Friday, September 30, 2022
You're not going to photograph it?
— David on me not initially photographing the unwrapping of his gift (potentially paraphrased)
Thursday, September 29, 2022
After a brief negotiation, we agreed that for $2,000, it could stay forever.
— Nathan Fielder, S2 E3: "Pet Store/Maid Service," Nathan For You
Wednesday, September 28, 2022
Paper creates this standardized clock at which archivists can work.
— Hilde on paper's known lifespan vs digital (potentially paraphrased)
Tuesday, September 27, 2022
I paid for it.
— Man with Rhode Island license plate GOD444
Monday, September 26, 2022
It was around this time that the brightest students of hustle university made an important discovery, which is that capital always outpaces the value of labor.
— Brad Troemel, "the hustle report"
Sunday, September 25, 2022
Last shot if it goes in.
— Lily
Saturday, September 24, 2022
The transfer of these functions from the church to the state was more than just a matter of relocating record books from the parish church to the local mayor's office.

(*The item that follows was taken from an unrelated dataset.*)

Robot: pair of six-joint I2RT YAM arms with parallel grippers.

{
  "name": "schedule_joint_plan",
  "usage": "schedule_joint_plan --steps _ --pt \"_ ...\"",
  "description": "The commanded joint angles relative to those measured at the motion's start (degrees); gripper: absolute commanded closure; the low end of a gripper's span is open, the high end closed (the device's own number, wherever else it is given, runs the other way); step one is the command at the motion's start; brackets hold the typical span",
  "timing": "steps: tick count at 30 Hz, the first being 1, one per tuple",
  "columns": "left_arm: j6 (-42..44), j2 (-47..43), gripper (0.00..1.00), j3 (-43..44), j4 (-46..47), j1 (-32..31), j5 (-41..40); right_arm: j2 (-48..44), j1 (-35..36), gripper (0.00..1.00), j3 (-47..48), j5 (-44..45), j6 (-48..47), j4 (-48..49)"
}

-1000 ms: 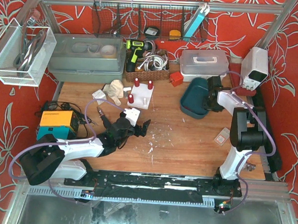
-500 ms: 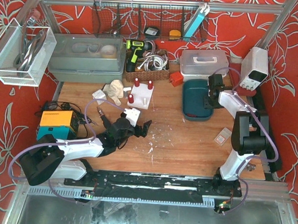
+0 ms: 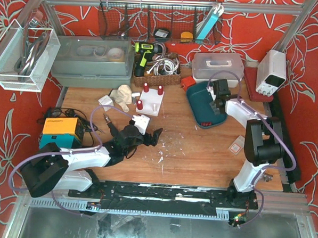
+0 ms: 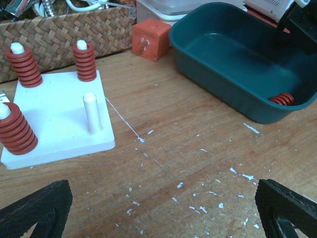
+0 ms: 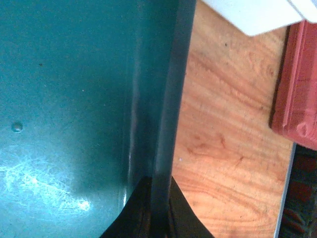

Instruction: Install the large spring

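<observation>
A red spring lies in the near right corner of the teal bin. The white peg base carries three red springs and one bare peg. My right gripper is shut on the bin's wall, one finger inside and one outside. My left gripper is open and empty, low over the wood in front of the base; its fingertips show at the bottom corners of the left wrist view. The spring is hidden in the top view.
An orange cube and a wicker basket stand behind the base. A white lidded box and a red block are behind the bin. A small clear packet lies at right.
My right gripper has moved left and away from me, swinging the teal bin with it toward the peg base. The left arm has not moved.
</observation>
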Motion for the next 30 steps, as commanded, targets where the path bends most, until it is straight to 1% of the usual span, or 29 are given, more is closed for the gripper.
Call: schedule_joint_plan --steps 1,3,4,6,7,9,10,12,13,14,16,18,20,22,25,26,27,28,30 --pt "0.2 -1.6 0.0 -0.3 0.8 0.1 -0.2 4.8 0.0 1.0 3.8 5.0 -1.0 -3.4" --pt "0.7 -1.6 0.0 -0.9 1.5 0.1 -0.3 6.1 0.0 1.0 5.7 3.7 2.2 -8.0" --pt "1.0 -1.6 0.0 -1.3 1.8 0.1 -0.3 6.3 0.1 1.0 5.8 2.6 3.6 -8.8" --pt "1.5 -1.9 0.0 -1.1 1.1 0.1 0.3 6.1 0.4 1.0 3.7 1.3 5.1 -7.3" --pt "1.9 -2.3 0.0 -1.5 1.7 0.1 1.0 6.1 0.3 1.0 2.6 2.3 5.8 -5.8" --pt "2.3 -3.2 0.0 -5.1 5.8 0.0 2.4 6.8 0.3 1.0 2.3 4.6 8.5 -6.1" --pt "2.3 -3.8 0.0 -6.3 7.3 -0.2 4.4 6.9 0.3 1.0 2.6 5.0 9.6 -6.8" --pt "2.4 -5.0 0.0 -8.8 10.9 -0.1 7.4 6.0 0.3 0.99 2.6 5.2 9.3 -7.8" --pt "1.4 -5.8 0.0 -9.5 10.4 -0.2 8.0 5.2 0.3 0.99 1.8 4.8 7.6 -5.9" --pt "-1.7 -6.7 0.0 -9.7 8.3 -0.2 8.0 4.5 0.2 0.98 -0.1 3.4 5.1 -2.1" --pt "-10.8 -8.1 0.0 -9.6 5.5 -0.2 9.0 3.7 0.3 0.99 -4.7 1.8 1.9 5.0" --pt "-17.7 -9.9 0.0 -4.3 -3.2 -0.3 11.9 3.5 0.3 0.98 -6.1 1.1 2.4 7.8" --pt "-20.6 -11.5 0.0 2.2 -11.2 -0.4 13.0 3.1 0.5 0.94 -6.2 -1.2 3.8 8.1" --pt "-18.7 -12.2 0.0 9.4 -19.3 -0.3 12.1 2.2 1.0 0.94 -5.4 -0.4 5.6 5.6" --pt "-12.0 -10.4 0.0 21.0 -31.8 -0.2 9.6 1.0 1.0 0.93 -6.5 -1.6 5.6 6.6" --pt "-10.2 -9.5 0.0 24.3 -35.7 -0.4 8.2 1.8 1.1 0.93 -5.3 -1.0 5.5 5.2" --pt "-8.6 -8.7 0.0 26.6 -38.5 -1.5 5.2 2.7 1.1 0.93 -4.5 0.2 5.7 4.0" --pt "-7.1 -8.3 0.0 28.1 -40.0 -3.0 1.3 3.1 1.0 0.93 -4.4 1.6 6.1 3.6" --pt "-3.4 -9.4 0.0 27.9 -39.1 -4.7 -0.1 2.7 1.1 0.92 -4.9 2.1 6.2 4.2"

As the deputies understood, registration of major life events was a ritual that identified individuals with the insitution that guaranteed their identity.
— Jeremy D. Popkin, A New World Begins: The History of the French Revolution (I heard "identified" as "tied the")

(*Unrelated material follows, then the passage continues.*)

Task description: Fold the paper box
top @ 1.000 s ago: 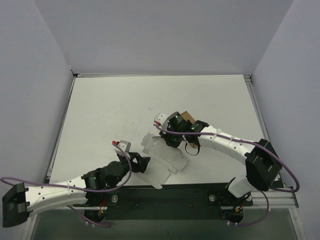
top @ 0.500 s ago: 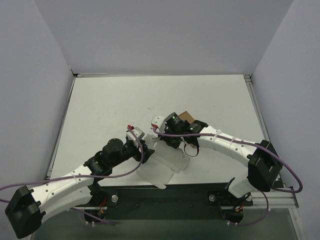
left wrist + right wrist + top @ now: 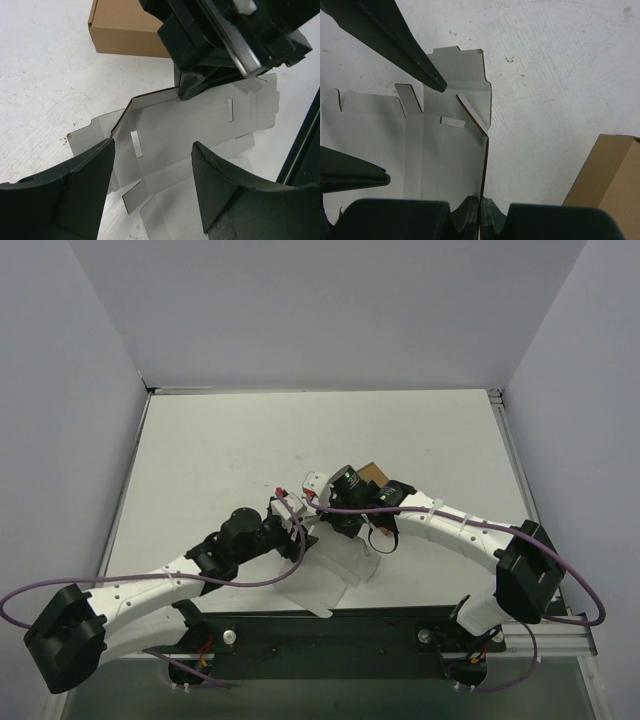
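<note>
The paper box (image 3: pixel 330 565) is a white-grey card blank with tabs and slots, lying near the table's front middle. In the right wrist view the paper box (image 3: pixel 445 155) has one side panel raised on edge, and my right gripper (image 3: pixel 481 212) is shut on that panel's edge. My right gripper (image 3: pixel 338 520) sits at the blank's far edge. My left gripper (image 3: pixel 300 527) is open, just above the blank's left part. In the left wrist view its fingers (image 3: pixel 70 195) stand wide apart over the paper box (image 3: pixel 190 125), holding nothing.
A small closed brown cardboard box (image 3: pixel 375 476) stands just behind the right gripper; it also shows in the left wrist view (image 3: pixel 127 30) and the right wrist view (image 3: pixel 610 175). Grey walls enclose the table on three sides. A black rail (image 3: pixel 330 630) runs along the near edge.
My left arm has swung forward and right, from the near left edge to over the blank's left part, close to the right gripper. The right gripper has kept its hold.
</note>
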Robot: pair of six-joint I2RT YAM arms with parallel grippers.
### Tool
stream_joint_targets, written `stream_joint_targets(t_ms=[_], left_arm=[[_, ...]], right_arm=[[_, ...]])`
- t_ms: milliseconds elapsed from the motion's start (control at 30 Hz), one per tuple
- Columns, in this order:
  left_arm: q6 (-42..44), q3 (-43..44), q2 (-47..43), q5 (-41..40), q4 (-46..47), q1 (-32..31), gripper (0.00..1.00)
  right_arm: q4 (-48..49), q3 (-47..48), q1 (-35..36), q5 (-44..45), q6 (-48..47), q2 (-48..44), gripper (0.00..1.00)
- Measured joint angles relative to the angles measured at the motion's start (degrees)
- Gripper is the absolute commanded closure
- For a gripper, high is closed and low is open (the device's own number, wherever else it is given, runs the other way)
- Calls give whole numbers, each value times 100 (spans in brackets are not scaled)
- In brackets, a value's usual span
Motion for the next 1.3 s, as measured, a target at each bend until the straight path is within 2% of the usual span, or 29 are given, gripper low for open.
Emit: stream_joint_targets(t_ms=[433,867,1000,1100,1300], left_arm=[[190,50,656,221,680,31,62],[321,50,815,177,951,31,81],[424,50,911,157,1067,26,95],[483,48,962,140,1137,15,100],[595,48,1003,28,1246,-83,100]], right_arm=[[-17,11,-15,-28,37,0,100],[-57,11,-46,-70,92,-44,100],[-76,11,-50,-81,120,-66,100],[-111,11,-50,-92,140,-85,100],[-166,11,-50,-101,164,-151,100]])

Friday, September 23, 2022
It would read 200,000 books and then find the one sentance in 200,000 books that best answered your question.... But I was also able to take it and not go through 200,000 books, but go through a book that I'd put together which is basically everything my father had written.
— Ray Kurzweil, "Ray Kurzweil: Singularity, Superintelligence, and Immortality | Lex Fridman Podcast #321"
Thursday, September 22, 2022
Since the last meeting of the Estates General had been in 1614-1615, there was no institutional memory of how deputies should be chosen and what procedures they should follow.
— Jeremy D. Popkin, A New World Begins: The History of the French Revolution
Wednesday, September 21, 2022
Massiveness does not require long descriptions.
— Halim*
Tuesday, September 20, 2022
The blunt truth of Barabási’s work is that success isn’t really about the performer. Quite the contrary: Success is defined by the audience.
— Ian Thomsen and Lia Petronio, "Why there are no more Van Goghs," News@Northeastern
Monday, September 19, 2022
Are you allowed to watch that?
— Lily hearing me listen to a fast paced cowboy banjo sounding video of a frog riding a turtle on wheels
Sunday, September 18, 2022
Please be sure to put your post cards in the mailbox.
— Wedding MC
Saturday, September 17, 2022
Did you hear the news? My discount folding business just bought a discount packaging business.
— Lily
Friday, September 16, 2022
Designer Stew
— Stew label
Thursday, September 15, 2022
That was a miss reading. As Putin himself later acknowledged, the primary purpose of the amendment had not been to prolong his time in power, althought that remained a possibility, but to prevent him becoming a lame duck.
— Philip Short, Putin
Wednesday, September 14, 2022
Life was from its begining a picture magazine managed by former writers, not by photographers. The publication's photographers, it has been said, were more like a thesaurus than authors.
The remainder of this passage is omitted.